This complex original jurisdiction action, which comes before a panel of this Court for a third time, involves the pricing of pharmaceuticals reimbursed by the Pennsylvania Department of Public Welfare (DPW), which administers Pennsylvania’s Medicaid program, and by the Department of Aging, which administers the Pharmaceutical Assistance Contract for the Elderly (PACE) program, based on Average Wholesale Price (AWP) between 1991 and 2008.

In particular, the Commonwealth, through its Attorney General, filed suit against numerous pharmaceutical companies, including defendant Bristol-Myers Squibb Co. (BMS), which, the Commonwealth claimed, engaged in improper conduct that caused DPW and PACE (collectively, “Plaintiff Agencies”) to pay inflated prices for pharmaceuticals the defendant pharmaceutical companies manufactured, marketed and sold. Among other things, the Commonwealth alleged the defendant pharmaceutical companies, including BMS, reported or contributed to the reporting of inflated AWPs for certain specified drugs that are published in commercial publications and that these inflated prices caused overpayment by DPW and PACE, which relied on these reported prices.

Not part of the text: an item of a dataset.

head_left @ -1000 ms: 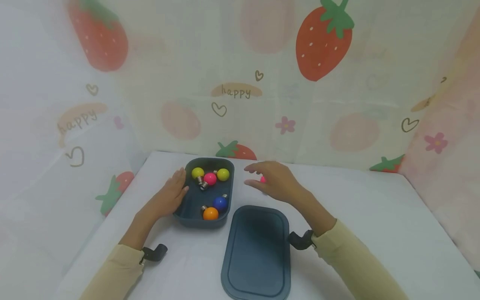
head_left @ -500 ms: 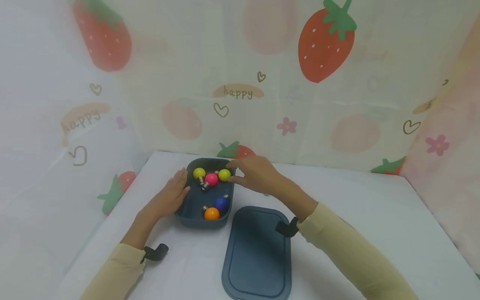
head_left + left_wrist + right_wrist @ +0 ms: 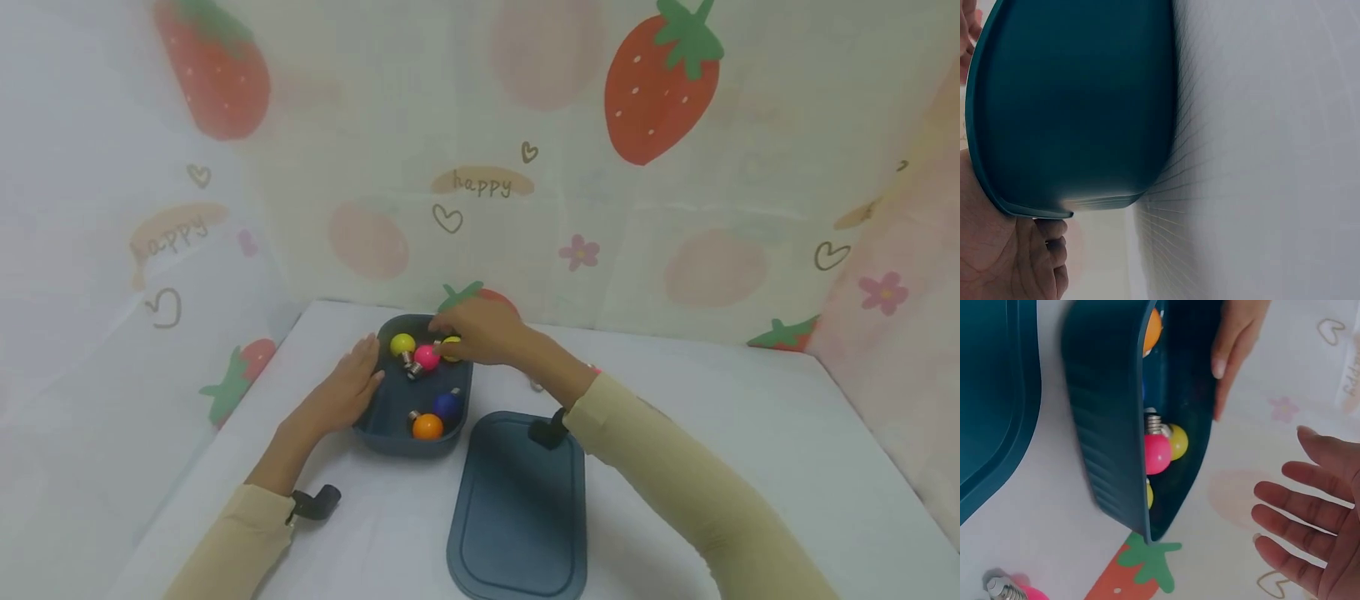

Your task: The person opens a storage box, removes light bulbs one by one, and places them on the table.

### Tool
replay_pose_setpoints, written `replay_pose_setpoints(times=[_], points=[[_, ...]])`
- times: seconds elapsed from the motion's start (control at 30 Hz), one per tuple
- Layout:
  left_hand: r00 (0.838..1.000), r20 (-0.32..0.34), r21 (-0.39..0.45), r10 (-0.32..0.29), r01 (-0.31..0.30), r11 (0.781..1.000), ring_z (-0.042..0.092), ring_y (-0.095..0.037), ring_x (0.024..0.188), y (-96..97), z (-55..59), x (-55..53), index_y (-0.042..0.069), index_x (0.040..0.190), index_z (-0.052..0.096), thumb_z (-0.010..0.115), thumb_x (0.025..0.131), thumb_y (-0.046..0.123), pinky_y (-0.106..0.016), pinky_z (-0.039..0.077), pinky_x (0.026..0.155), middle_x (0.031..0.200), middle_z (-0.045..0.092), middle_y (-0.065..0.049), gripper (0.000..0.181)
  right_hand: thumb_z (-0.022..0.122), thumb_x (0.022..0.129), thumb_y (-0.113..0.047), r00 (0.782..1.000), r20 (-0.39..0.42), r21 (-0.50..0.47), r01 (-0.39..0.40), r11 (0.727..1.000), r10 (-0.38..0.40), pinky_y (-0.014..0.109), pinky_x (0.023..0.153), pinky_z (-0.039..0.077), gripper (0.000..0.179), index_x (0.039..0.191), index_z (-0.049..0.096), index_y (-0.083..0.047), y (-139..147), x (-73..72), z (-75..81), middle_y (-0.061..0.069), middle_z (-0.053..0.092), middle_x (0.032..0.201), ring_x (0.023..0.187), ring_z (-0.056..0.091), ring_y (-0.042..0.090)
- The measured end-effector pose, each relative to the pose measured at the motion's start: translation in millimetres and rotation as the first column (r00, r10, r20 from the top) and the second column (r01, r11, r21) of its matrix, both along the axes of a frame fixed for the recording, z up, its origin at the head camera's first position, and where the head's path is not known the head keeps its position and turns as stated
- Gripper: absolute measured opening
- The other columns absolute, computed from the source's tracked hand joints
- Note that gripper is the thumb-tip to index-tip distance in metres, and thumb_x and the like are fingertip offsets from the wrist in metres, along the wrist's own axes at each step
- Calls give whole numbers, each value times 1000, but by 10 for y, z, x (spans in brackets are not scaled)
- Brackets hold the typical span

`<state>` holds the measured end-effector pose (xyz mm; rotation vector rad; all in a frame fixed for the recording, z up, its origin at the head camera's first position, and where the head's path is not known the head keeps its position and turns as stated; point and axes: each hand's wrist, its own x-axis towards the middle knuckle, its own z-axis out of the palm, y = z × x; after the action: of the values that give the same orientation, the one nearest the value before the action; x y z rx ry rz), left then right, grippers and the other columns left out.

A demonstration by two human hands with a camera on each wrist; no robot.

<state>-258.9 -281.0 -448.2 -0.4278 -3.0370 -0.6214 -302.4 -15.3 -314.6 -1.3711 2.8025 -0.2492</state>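
Note:
A dark blue-green box (image 3: pixel 390 408) holds several small round bulbs with metal screw bases. Toward its far end lie a pink bulb (image 3: pixel 427 357), a yellow bulb (image 3: pixel 402 344) and a second yellow bulb (image 3: pixel 451 350), partly covered by my right hand. A blue bulb (image 3: pixel 447 406) and an orange bulb (image 3: pixel 427 427) sit at the near right corner. My left hand (image 3: pixel 347 387) rests against the box's left side, fingers extended along the rim. Over the far right part of the box hovers my right hand (image 3: pixel 483 331); the right wrist view shows its fingers spread, holding nothing.
A flat matching lid (image 3: pixel 520 508) lies on the white table right of the box, nearer me. Beyond it, mostly behind my right wrist, lies another pink bulb with a metal base (image 3: pixel 1035 594). Strawberry-printed cloth walls (image 3: pixel 637 250) enclose the table's back and sides.
My right hand has moved left from above the table to over the box's far right part. My left hand stays at the box's side, and the bulbs inside lie as before.

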Motion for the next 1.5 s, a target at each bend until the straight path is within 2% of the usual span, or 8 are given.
replay_pose_setpoints(times=[0.27,0.47,0.7,0.87,1.23,1.5], points=[[1000,-3,-6,5,-5,1000,7,-37,155,6,1,-5,-4,160,11,39,111,26,-55,10,124,168,8,-21,64,72,96,-35,998,59,0,12,1000,-12,32,96,54,42,131,69,-12,-169,-129,-78,5,72,120,106,65,18],[1000,3,-5,8,-8,1000,7,-36,156,16,-2,-2,-3,161,10,38,111,27,-54,10,124,169,7,-19,64,72,95,-37,998,56,-1,31,1000,-31,31,92,55,43,130,69,-11,-268,-241,-226,4,73,118,105,65,18],[1000,0,-12,7,-7,1000,8,-35,156,37,15,5,-3,160,11,38,111,27,-53,10,125,169,7,-19,64,72,96,-31,999,33,-7,36,999,-36,33,93,55,40,129,70,-9,-358,-322,-335,6,73,118,104,65,21],[1000,-8,-17,1,-1,1000,8,-35,156,35,-6,-12,-2,161,11,38,111,28,-53,10,125,169,7,-18,64,72,96,-27,997,59,-21,48,999,-47,36,96,55,39,129,69,-7,-408,-359,-396,9,72,119,105,66,24],[1000,-2,-32,2,-2,999,7,-35,156,24,14,-12,-3,160,9,36,111,29,-53,11,125,169,7,-19,64,76,93,-18,993,99,22,57,998,-58,35,95,53,35,125,70,-6,-491,-493,-572,9,71,117,100,62,22],[1000,0,-46,9,-9,999,7,-35,156,-23,-1,2,-4,160,9,35,112,30,-52,11,125,169,7,-19,64,76,93,-21,994,76,84,70,994,-77,34,99,52,38,128,69,-11,-575,-538,-703,4,70,120,104,62,20]])
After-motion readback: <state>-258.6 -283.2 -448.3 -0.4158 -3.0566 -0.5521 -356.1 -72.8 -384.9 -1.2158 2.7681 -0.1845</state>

Central among the Commonwealth’s claims is that the published AWPs for BMS’ drugs are fictitious because they do not reflect an accurate average wholesale price charged by wholesalers to providers, *1211 including physicians and pharmacists. Because AWP was the predominant benchmark for reimbursement by government and third-party payors, including DPW and PACE, the Commonwealth asserted BMS and other pharmaceutical companies inflated or contributed to the inflation of each drug’s AWP to create a “spread” between a provider’s actual acquisition cost and the fictitious, published AWP, and that pharmaceutical companies, including BMS, market this spread in order to gain market share over a competitor’s drug.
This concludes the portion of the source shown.